Le HCDH engage la fermeture de son bureau au Burkina Faso après la suspension de ses activités
Le Haut-Commissariat des Nations Unies aux droits de l’homme (HCDH) a officiellement lancé la procédure de fermeture de son bureau à Ouagadougou, à la suite de la suspension de ses activités décidée par les autorités burkinabè en avril 2026. Ce processus, prévu par l’accord de siège, devrait durer six mois et intervient dans un contexte de fortes tensions entre le gouvernement burkinabè et l’institution onusienne.

Le Haut-Commissariat des Nations Unies aux droits de l’homme (HCDH) a entamé les démarches devant conduire à la fermeture de son bureau à Ouagadougou, conséquence directe de la suspension de ses activités décidée par le gouvernement burkinabè en avril 2026.
La procédure a été évoquée lors d’une rencontre tenue mardi entre le coordonnateur résident par intérim du système des Nations Unies au Burkina Faso, Maurice Azonnankpo, et le ministre des Affaires étrangères, de la Coopération régionale et des Burkinabè de l’extérieur, Karamoko Jean Marie Traoré. La ministre déléguée chargée de la Coopération régionale, Bêbgnagnan Stella Eldine Kabré/Kaboré, a également pris part aux échanges.
Une fermeture prévue par l’accord de siège
Selon les responsables des Nations Unies, la fermeture du bureau du HCDH s’inscrit dans le cadre des dispositions prévues par l’accord de siège, qui autorise cette mesure lorsqu’une suspension prolongée des activités est constatée.
À cette occasion, Maurice Azonnankpo, accompagné de la représentante résidente du HCDH, a informé les autorités burkinabè de la volonté de l’organisation d’appliquer cette clause. Les représentants onusiens ont demandé la désignation d’un point focal national afin de coordonner les différentes étapes de cette fermeture administrative, un processus qui devrait s’étendre sur une période de six mois.

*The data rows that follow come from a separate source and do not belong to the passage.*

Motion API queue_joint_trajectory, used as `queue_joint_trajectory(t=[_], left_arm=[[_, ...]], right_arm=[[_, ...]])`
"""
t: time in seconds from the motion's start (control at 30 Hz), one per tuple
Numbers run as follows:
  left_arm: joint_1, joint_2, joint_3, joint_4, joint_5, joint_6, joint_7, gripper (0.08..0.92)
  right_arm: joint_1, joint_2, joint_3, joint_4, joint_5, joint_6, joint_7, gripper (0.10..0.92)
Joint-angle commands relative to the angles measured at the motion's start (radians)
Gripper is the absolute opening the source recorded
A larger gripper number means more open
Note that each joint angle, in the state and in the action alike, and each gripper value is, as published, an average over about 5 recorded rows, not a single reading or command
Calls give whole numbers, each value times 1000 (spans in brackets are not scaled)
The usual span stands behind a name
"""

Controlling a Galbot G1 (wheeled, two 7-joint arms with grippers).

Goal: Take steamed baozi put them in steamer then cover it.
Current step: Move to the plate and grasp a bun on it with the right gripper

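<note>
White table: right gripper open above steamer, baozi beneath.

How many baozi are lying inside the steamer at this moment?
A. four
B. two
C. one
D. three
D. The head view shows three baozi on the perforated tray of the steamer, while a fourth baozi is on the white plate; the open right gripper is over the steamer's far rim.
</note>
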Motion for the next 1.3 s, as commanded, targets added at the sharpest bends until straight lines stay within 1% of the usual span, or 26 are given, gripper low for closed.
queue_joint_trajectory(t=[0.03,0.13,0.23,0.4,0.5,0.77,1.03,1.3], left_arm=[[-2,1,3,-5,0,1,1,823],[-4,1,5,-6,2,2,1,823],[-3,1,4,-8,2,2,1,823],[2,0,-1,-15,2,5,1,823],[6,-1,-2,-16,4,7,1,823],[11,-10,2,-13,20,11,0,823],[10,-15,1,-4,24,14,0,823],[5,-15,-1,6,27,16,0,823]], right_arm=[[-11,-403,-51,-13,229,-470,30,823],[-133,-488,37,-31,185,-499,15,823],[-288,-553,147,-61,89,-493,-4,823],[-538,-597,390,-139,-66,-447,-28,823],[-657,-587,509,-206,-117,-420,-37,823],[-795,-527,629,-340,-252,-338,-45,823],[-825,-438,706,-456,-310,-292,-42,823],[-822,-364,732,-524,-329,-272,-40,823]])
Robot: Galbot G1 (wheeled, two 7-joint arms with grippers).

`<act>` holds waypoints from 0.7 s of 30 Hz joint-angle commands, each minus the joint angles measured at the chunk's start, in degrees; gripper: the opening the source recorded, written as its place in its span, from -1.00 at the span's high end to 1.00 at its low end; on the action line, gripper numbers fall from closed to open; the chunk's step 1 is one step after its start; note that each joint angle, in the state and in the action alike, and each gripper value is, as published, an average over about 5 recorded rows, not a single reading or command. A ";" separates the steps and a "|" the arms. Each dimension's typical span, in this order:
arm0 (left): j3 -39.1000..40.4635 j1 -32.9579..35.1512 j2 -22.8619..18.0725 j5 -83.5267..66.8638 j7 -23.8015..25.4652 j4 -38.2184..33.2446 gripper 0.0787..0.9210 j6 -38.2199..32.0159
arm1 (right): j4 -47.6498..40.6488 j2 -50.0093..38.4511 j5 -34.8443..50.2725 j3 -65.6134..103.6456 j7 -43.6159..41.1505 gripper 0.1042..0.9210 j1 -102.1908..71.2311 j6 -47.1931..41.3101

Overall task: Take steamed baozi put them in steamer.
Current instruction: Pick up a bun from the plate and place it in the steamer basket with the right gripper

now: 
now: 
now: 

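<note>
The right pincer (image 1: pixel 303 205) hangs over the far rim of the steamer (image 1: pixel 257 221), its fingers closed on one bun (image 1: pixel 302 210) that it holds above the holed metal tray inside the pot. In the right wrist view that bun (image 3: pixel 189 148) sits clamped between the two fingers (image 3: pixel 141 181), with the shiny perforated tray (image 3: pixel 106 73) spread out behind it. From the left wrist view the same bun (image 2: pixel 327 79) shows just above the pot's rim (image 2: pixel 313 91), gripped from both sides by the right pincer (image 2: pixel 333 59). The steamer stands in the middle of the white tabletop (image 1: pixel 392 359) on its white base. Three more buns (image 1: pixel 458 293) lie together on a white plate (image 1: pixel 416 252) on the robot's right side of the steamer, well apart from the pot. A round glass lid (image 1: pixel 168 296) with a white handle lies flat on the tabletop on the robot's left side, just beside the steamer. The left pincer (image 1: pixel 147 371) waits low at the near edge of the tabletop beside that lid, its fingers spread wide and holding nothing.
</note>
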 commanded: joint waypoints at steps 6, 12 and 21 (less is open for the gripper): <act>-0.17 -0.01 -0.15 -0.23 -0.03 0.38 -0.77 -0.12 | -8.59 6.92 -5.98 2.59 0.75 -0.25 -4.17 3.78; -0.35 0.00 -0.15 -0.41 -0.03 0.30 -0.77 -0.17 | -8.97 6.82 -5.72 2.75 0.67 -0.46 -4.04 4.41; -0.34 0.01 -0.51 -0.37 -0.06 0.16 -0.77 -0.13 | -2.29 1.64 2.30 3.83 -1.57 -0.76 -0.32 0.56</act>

Les Nations Unies ont également exprimé leur volonté de maintenir le dialogue avec les autorités burkinabè en vue de définir un nouveau cadre de coopération pour l’avenir.
Une décision qui fait suite à des tensions diplomatiques
La suspension des activités du bureau du HCDH avait été annoncée en avril 2026 par le gouvernement burkinabè. Cette décision faisait suite aux déclarations du Haut-Commissaire aux droits de l’homme, Volker Türk, qui avait accusé les autorités burkinabè de restreindre l’espace civique dans le pays.
Le gouvernement avait alors dénoncé des prises de position jugées incompatibles avec le principe de respect de la souveraineté nationale.
Le Burkina Faso réaffirme sa position
En réponse aux représentants des Nations Unies, le ministre des Affaires étrangères, Karamoko Jean Marie Traoré, a réaffirmé la ligne défendue par les autorités de Ouagadougou.
Le chef de la diplomatie burkinabè a appelé les responsables des organisations internationales à éviter de « se comporter en super policiers », estimant que certains dépassent les limites fixées par les accords de siège et agissent parfois au service d’intérêts qui ne correspondent pas à ceux des États partenaires.
Selon lui, la décision prise par le Burkina Faso vise à envoyer « un signal clair » aux partenaires internationaux afin qu’ils respectent pleinement la souveraineté nationale ainsi que les intérêts stratégiques du pays.
Tout en prenant acte de la procédure de fermeture du bureau du HCDH et de la demande de désignation d’un point focal, le ministre a assuré que le gouvernement reste disposé à développer des partenariats avec les organisations internationales, à condition qu’ils reposent sur le respect mutuel, la confiance et la non-ingérence dans les affaires internes du Burkina Faso.
Cette fermeture marque une nouvelle étape dans les relations entre Ouagadougou et certaines institutions internationales, dans un contexte où les autorités burkinabè affichent leur volonté de redéfinir leurs partenariats sur la base de leur conception de la souveraineté nationale.